## What to do
Word for word, give again the lines of the material below, from the one holding "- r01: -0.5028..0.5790" to the last, with nothing added.
-------- Supplied information --------
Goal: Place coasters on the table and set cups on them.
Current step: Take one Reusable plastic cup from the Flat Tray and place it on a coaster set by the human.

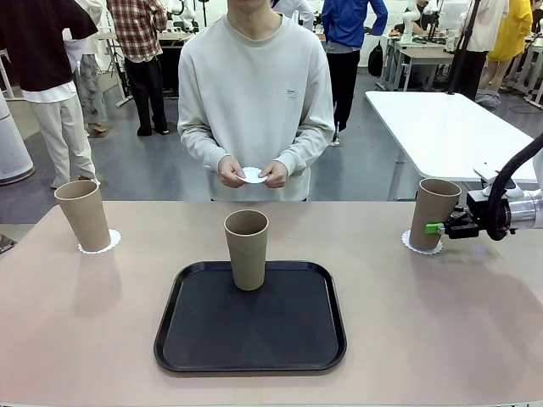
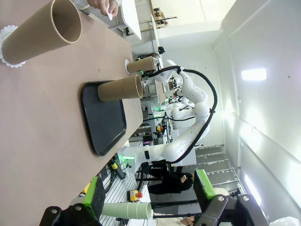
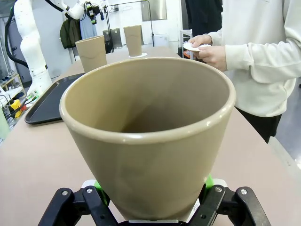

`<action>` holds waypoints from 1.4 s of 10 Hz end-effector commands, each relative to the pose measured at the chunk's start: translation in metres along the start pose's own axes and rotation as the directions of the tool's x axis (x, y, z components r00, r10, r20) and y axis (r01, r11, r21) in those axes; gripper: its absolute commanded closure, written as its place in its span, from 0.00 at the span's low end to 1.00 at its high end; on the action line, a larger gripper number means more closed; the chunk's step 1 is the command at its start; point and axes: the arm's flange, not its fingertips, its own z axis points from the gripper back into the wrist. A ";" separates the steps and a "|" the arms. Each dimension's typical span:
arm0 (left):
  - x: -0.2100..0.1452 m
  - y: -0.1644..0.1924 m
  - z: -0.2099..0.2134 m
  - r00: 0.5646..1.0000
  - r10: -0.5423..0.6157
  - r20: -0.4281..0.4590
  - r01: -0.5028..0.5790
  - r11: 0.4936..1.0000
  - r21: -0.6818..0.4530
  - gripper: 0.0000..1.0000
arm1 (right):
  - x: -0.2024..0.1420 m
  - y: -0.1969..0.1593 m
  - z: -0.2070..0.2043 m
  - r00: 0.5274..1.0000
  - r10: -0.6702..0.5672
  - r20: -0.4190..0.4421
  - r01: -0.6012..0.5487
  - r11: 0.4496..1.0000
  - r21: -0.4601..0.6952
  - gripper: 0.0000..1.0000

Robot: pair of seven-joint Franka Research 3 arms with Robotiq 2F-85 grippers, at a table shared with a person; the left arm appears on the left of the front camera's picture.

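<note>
Evidently, from the front, the right fingers [image 1: 434, 227] are clenching a cup [image 1: 434, 208] right of the tray [image 1: 254, 360], seating it on its coaster [image 1: 422, 247]. Left wrist view: the left fingers [image 2: 95, 197] are hanging released, idle. Right wrist view: that cup is sitting clamped.

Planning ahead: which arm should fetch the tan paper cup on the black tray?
Likely left: the left gripper is open and empty; the right gripper grips a tan cup on a white doily.

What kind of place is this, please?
Probably a robotics lab or open workshop hall: the right gripper grips a cup on the table, a white table stands behind, and people stand about.
</note>
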 end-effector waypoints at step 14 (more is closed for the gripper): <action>-0.001 -0.003 0.001 1.000 0.002 0.005 -0.002 1.000 -0.006 0.00 | -0.006 -0.006 0.007 0.995 0.005 -0.101 -0.002 1.000 0.031 0.00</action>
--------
## Task output
  - r01: -0.5028..0.5790
  - r11: 0.4936..1.0000
  - r21: -0.6818..0.4530
  - gripper: 0.0000..1.0000
arm1 (right):
  - x: -0.2024..0.1420 m
  - y: -0.1969..0.1593 m
  - z: -0.2070..0.2043 m
  - r00: 0.5274..1.0000
  - r10: -0.6702..0.5672
  - r20: -0.4190..0.4421
  - r01: -0.6012..0.5487
  - r11: 0.4496..1.0000
  - r21: -0.4601..0.6952
  - gripper: 0.0000..1.0000

Robot: pair of seven-joint Franka Research 3 arms with Robotiq 2F-85 grippers, at a table shared with a person; the left arm appears on the left of the front camera's picture.

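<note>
Evidently, from the front, the right fingers [image 1: 434, 227] are clenching a cup [image 1: 434, 208] right of the tray [image 1: 254, 360], seating it on its coaster [image 1: 422, 247]. Left wrist view: the left fingers [image 2: 95, 197] are hanging released, idle. Right wrist view: that cup is sitting clamped.

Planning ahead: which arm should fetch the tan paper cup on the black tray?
Likely left: the left gripper is open and empty; the right gripper grips a tan cup on a white doily.

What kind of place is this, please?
Probably a robotics lab or open workshop hall: the right gripper grips a cup on the table, a white table stands behind, and people stand about.
</note>
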 end-effector waypoints at step 14 (more is closed for the gripper): <action>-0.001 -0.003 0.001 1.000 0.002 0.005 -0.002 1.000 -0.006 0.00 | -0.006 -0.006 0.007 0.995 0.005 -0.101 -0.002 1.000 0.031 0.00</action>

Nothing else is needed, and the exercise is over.